Date: 07/02/19 10:06
More HICO 1971
Author: scoopdejour

More info from The High Iron 1971 magazine:

Regards,
"Scoop"








Date: 07/02/19 15:32
Re: More HICO 1971
Author: wcamp1472

Re the 757...

My memory may be fading, but I don’t think we we borrowed grates from the 757...
759 had a full set of its own.

On Dale’s recommendation, we ordered a few new fingers cast as replacements for future use.   
‘Fingers’  commonly break in service.

I think Don Smith, HICO’s office manager, arranged through Lynn Moedinger, of Strasburg RR, to have Amish craftsmen make new  grate fingers...  possibly, borrowing grates from 757 as patterns for new material.

I think we paid for about 100 fingers , I don’t know the cost.  Also, I believe the new grates were delivered to HICO’s office at Lebanon, NJ.   Don Smith arranged with a local NJ party that had storage-space in a farm building, for storing the new material.

Maybe the 757’s  “new custodians” can let us know if there are large gaps on the grate bars, revealing possibly lending the grates to 759.

Even today,  casting new fingers is an easy process.   I also suspect the the Amish craftsmen used the borrowed grate bars to make new patterns for casting new fingers.  New patterns for the sand castings are the best way to go, account of disproportionate shrinkage of the parts according to varying thicknesses of portions of the final casting.   It may not work well to simply take a grate finger and use it directly, as a pattern to cast duplicates from.

In excursion service, we rarely broke grate fingers...
While at Roanoke Shops, in 1968, the N&W shop forces made a ‘gift’ to 759 of a new copy of the Standard  Stoker
model MB ( horeseshoe-shaped) firing table for the stoker ‘pot’, and gave us several duplicates for future use.😃

That’s my memory.   Lynn may remember more clearly, the process that led to the supply of new grate fingers.

Wes
 



Edited 3 time(s). Last edit at 07/02/19 16:50 by wcamp1472.



Date: 07/02/19 16:40
Re: More HICO 1971
Author: co614

Thanks Hank for rekindling some good memories. Been so long ago I forgot that I used to have hair.

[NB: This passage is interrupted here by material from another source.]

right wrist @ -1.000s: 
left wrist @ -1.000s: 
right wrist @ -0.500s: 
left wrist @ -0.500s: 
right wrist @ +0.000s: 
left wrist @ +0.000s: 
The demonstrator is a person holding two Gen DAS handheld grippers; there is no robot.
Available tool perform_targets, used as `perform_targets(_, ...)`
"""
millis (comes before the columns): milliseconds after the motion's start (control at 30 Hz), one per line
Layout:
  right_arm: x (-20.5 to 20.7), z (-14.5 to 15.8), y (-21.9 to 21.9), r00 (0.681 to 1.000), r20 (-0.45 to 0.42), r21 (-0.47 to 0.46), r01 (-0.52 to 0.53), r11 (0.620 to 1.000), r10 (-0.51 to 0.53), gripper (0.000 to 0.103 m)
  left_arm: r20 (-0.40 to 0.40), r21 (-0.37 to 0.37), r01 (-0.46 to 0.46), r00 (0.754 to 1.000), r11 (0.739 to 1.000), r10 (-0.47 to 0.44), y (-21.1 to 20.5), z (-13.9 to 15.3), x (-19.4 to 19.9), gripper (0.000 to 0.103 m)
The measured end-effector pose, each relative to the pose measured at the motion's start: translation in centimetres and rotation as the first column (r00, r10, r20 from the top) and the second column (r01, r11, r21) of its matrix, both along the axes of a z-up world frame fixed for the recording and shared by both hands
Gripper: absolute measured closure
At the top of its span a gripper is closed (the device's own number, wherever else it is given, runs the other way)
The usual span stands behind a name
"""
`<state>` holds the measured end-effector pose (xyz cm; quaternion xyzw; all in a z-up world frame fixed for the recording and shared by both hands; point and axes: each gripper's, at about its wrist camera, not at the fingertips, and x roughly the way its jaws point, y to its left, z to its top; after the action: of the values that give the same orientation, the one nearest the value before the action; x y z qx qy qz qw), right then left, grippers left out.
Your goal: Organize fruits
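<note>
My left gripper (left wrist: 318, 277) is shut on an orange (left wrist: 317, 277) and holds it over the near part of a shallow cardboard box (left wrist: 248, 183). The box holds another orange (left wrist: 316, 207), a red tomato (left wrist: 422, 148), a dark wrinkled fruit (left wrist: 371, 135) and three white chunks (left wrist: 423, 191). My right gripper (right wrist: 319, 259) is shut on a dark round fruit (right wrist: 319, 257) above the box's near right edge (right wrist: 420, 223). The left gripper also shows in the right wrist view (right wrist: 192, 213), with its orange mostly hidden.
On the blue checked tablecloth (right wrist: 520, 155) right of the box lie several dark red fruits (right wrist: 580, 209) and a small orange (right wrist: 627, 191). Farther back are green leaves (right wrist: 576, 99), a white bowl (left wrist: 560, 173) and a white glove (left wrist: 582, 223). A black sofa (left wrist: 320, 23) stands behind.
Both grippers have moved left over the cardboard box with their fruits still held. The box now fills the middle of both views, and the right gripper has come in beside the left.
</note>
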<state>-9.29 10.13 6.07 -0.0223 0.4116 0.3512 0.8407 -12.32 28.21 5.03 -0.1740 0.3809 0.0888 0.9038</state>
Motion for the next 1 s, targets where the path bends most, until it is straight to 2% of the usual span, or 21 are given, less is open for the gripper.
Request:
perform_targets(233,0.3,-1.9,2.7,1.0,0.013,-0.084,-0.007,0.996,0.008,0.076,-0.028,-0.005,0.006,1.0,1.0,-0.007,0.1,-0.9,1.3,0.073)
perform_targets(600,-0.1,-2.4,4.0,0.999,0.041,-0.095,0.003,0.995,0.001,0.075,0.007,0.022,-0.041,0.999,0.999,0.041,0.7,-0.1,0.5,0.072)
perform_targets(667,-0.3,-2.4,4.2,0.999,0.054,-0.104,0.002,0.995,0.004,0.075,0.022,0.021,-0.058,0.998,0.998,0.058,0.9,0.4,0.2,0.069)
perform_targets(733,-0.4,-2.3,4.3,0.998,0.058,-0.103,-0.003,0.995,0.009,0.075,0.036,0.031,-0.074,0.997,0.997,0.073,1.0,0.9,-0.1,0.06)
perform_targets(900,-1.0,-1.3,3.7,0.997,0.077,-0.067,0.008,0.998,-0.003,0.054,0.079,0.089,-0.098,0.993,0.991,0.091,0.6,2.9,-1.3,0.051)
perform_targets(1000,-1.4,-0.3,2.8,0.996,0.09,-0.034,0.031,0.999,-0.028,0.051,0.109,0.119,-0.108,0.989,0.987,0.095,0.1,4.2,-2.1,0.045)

   Great adventures....Ross Rowland....aka Chrome Dome



Date: 07/02/19 17:04
Re: More HICO 1971
Author: Goalieman

co614 Wrote:
-------------------------------------------------------
> Thanks Hank for rekindling some good memories.
> Been so long ago I forgot that I used to have
> hair.
>
>    Great adventures....Ross Rowland....aka
> Chrome Dome

I love the line in the article about NKP 759 that states “The work took over two months.” Hats off to you, Mr. Rowland for doing your research and selecting an engine that had been overhauled just prior to retirement. GENIUS - AGAIN!! Also, thanks for all of the memories. I was just a grade schooler when the Chessie Steam Special, pulled by the famous 2101 pulled into Garrett, Indiana just north of my hometown of Fort Wayne. My dad piled the whole family in the car and we journeyed north for the event. FANTASTIC!! We still have a cassette tape of the sounds of that day. A life long memory for which I am eternally grateful. SALUTE!!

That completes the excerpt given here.